» **What to work on**:
Find the word "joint" in the material below and gather every line that contains it.

» **Data for analysis**:
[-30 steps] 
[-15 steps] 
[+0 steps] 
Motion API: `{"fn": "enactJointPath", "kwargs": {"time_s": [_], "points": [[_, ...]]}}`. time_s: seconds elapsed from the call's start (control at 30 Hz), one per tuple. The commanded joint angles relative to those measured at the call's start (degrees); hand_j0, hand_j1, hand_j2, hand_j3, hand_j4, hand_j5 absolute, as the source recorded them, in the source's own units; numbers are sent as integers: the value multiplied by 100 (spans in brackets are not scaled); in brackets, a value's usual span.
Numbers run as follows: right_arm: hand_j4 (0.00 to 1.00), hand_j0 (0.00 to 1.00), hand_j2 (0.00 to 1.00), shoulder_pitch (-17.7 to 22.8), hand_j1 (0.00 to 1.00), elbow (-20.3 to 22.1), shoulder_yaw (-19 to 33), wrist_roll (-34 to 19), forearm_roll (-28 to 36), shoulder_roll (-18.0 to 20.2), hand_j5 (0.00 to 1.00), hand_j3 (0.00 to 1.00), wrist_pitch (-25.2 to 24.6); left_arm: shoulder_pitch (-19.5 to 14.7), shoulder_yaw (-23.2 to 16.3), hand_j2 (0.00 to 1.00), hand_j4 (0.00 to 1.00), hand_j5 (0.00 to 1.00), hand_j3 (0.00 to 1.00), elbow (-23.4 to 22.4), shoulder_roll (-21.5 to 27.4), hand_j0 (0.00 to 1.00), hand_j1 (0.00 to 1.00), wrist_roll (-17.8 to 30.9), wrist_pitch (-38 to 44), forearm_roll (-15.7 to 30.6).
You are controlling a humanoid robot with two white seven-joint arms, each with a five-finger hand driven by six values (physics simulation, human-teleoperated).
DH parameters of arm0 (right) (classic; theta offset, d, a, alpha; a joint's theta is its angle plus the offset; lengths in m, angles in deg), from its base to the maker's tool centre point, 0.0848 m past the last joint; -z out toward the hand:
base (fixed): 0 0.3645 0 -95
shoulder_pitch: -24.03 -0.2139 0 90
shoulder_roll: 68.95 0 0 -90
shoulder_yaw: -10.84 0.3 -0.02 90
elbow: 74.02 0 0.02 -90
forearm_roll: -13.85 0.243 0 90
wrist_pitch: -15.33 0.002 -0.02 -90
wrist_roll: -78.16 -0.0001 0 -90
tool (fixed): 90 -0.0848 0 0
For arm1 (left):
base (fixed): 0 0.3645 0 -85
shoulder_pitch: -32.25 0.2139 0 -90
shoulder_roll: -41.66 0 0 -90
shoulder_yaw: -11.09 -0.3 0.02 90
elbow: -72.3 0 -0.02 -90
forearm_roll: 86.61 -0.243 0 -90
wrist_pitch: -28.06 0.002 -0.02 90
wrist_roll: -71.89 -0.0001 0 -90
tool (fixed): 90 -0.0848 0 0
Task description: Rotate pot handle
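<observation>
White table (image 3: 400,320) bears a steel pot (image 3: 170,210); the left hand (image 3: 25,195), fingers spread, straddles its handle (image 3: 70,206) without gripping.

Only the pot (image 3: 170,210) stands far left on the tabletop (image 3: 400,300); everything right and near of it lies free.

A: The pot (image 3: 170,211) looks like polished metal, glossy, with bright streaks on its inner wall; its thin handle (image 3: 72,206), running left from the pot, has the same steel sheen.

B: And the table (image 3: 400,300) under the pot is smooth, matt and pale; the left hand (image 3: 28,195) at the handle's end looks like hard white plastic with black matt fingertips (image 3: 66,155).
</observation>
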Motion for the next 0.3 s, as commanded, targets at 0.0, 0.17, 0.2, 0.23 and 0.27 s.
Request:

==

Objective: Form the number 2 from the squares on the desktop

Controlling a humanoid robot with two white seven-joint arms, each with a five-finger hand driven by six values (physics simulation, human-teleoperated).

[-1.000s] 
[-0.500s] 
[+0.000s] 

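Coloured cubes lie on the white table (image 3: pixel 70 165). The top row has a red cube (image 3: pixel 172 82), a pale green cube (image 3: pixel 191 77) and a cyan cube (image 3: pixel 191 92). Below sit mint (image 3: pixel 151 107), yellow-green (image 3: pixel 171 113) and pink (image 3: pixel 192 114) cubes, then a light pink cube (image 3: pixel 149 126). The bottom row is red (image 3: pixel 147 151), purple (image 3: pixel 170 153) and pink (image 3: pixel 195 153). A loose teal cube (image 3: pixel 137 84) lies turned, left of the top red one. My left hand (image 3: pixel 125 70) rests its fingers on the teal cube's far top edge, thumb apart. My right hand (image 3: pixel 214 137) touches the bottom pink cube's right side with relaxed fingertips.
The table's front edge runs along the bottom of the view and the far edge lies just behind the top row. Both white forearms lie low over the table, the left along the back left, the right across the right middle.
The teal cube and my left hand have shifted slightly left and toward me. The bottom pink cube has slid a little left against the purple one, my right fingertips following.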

» **Your solution**:
Motion API: `{"fn": "enactJointPath", "kwargs": {"time_s": [_], "points": [[_, ...]]}}`. time_s: seconds elapsed from the call's start (control at 30 Hz), one per tuple. The commanded joint angles relative to those measured at the call's start (degrees); hand_j0, hand_j1, hand_j2, hand_j3, hand_j4, hand_j5 absolute, as the source recorded them, in the source's own units; numbers are sent as integers: the value multiplied by 100 (spans in brackets are not scaled); in brackets, a value's usual span.
You are controlling a humanoid robot with two white seven-joint arms, each with a five-finger hand driven by six values (physics simulation, human-teleoperated).
DH parameters of arm0 (right) (classic; theta offset, d, a, alpha; a joint's theta is its angle plus the offset; lengths in m, angles in deg), from its base to the maker's tool centre point, 0.0848 m past the last joint; -z out toward the hand:
Controlling a humanoid robot with two white seven-joint arms, each with a five-finger hand driven by six values (physics simulation, human-teleoperated).

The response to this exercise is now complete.